Candidate discovery mode keeps all reranked candidates above the confidence threshold. This creates a review-friendly set of possible Bank-to-FIBO mappings before choosing a single final match.
evaluation = metrics.evaluation_report(
predicts=matchings,
references=dataset["reference"],
)
print("Evaluation Report:", json.dumps(evaluation, indent=4))
Candidate discovery recovered 30 of 31 intended mappings.
Metric |
Value |
|---|---|
Intersection |
30 |
Precision |
41.10 |
Recall |
96.77 |
F-score |
57.69 |
Predictions |
73 |
References |
31 |
The strict top-1 version keeps only the highest-ranked FIBO candidate for each bank concept. This produces a cleaner one-to-one alignment output for downstream use.
strict_reranked_outputs = []
for output in reranked_outputs:
if not output["target-cands"]:
continue
strict_reranked_outputs.append({
"source": output["source"],
"target-cands": output["target-cands"][:1],
"score-cands": output["score-cands"][:1],
})
strict_matchings = retriever_postprocessor(
predicts=strict_reranked_outputs,
threshold=0.5,
)
strict_evaluation = metrics.evaluation_report(
predicts=strict_matchings,
references=dataset["reference"],
)
print("Strict Top-1 Evaluation Report:", json.dumps(strict_evaluation, indent=4))
Strict top-1 alignment recovered 27 of 31 intended mappings and achieved an 87.10% F-score.
Metric |
Value |
|---|---|
Intersection |
27 |
Precision |
87.10 |
Recall |
87.10 |
F-score |
87.10 |
Predictions |
31 |
References |
31 |
Once the mappings are generated, they need to be usable outside the notebook.
The JSON outputs are useful for inspection, debugging, and application logic. The XML alignment outputs are useful for ontology-alignment workflows that expect a standard alignment file.
xml_str = xmlify.xml_alignment_generator(matchings=matchings)
with open("bank_fibo_reranked_matchings.xml", "w", encoding="utf-8") as xml_file:
xml_file.write(xml_str)
with open("bank_fibo_reranked_matchings.json", "w", encoding="utf-8") as json_file:
json.dump(matchings, json_file, indent=4, ensure_ascii=False)
The strict top-1 mappings can also be exported separately.
strict_xml_str = xmlify.xml_alignment_generator(matchings=strict_matchings)
with open("bank_fibo_strict_top1_matchings.xml", "w", encoding="utf-8") as xml_file:
xml_file.write(strict_xml_str)
with open("bank_fibo_strict_top1_matchings.json", "w", encoding="utf-8") as json_file:
json.dump(strict_matchings, json_file, indent=4, ensure_ascii=False)
Key Takeaways¶
This demo shows how OntoAligner can support a practical financial semantic interoperability workflow. The bank keeps its own internal vocabulary, while OntoAligner helps connect that vocabulary to FIBO without requiring hand-written mapping rules.

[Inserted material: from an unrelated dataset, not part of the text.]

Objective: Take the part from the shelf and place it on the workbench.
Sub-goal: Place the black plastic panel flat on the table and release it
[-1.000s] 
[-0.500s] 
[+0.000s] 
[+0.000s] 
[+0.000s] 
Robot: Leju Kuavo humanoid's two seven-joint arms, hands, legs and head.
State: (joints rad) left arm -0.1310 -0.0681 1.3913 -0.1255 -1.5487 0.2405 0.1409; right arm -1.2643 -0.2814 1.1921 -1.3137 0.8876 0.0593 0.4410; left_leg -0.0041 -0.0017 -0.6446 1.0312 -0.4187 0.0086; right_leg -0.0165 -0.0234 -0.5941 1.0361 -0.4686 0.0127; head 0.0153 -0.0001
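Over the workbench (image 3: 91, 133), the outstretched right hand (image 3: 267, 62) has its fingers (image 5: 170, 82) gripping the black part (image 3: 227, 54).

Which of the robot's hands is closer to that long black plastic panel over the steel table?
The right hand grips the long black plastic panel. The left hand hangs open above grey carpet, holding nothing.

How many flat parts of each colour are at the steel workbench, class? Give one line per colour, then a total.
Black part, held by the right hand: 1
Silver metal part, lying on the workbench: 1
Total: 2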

The broader candidate-discovery mode recovered 30 out of 31 intended mappings, making it useful for human review. The stricter top-1 mode recovered 27 out of 31 mappings with an 87.10% F-score, making it more suitable for downstream one-to-one mapping use cases.
The source ontology in this tutorial is synthetic, but the workflow is the important point. The same steps can be applied to a real bank schema once that vocabulary is represented as an ontology or schema-derived vocabulary.
The workflow also extends naturally to external provider vocabularies. A Bloomberg-style provider model can be aligned to FIBO in the same way, making FIBO the shared meeting point between internal bank systems and external financial data providers.